The mission would later turn into a military outpost.
The converted fort stood in a grove of cottonwood trees hence the name “El Alamo” after the Spanish word for cottonwood trees.
The story of Texas independence can not be told without telling the story of the Alamo and how 200 defenders led by James Bowie, William Travis, and Davy Crocket held out for 13 days against a force that some estimate to have been up to 6,000 led by Santa Anna.
Their story would later become the rallying cry, “Remember the Alamo” in the war for Texas independence.
So when Valero was separated from Coastal States Gas Corp and its first president Bill Greehey took over he chose the name Valero after Mission San Antonio de Valero the first name of the Alamo.
God bless Texas!
The story of the Alamo and the story of Valero have some parallels in that they were both for independence. One for statehood and one to become a viable business as an independent refiner.
Was that a bit of a stretch?
Effe it, let’s go with it.
Back to the task at hand.
If you thought the oil markets of today are volatile the early days of the industry were even more so.
The volatility back then blows away anything you and I have seen in our lifetime.
It took one man and one industry to consolidate it all and provide order to the chaos.
That man was John D. Rockefeller and that industry was REFINING.
Standard investors were rewarded handsomely with consistency in profits and nice fat payouts at ~75% of earnings - that my friends was the original cash returns to shareholders. Sound familiar?
Unfortunately as the industry evolved, refining became an afterthought.
Refining was thought of as capital intensive segment of large integrated oil companies necessary to transform crude from a raw input to a consumable good.

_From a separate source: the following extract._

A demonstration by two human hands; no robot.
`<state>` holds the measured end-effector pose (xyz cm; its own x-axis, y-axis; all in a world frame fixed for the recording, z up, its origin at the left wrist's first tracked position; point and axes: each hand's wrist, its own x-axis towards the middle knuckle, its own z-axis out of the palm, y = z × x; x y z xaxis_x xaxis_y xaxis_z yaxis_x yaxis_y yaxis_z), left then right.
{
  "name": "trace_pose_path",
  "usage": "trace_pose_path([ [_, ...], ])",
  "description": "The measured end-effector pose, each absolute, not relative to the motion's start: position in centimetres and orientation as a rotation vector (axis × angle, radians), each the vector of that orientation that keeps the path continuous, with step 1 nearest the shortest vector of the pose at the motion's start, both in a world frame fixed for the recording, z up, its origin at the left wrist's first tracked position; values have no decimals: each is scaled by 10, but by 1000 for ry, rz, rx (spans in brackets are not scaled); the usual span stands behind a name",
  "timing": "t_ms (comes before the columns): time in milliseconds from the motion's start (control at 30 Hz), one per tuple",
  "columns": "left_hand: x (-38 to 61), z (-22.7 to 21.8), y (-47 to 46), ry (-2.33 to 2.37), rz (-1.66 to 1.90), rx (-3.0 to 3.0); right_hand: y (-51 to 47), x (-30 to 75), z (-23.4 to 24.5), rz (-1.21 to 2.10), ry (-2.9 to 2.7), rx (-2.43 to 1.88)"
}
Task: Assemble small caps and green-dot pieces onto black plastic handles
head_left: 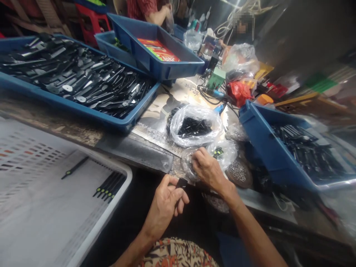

The very fact that prior to the 1990s there were almost no publicly traded independent refiners captures the fact the segment alone was unable to stand on its own 2 feet.
The early 1990s was the nadir for refining. Environmentalism was in vogue as energy prices were cheap and the Clean Air Act was amended in 1990 by the Clinton Administration.
Refining was deeply impacted by these new rules as the EPA mandated emission standards to reduce pollution and thus the adoption of Reformulated Gasoline (RFG), cleaner tier 1 & 2 fuels, etc.
Because of these stringent regulations and low levels of profitability, Supermajors shed their refining assets.
Refining capacity was offshored to Asia, China, India and the Middle East.
The era of Globalization or “Chimerica” was on the rise.
But while others were zigging, Valero was zagging.
Instead of abandoning the refining business, three entities came together to build a powerhouse in Gulf Coast refining with some of the most complex assets able to refine any feedstock of crude.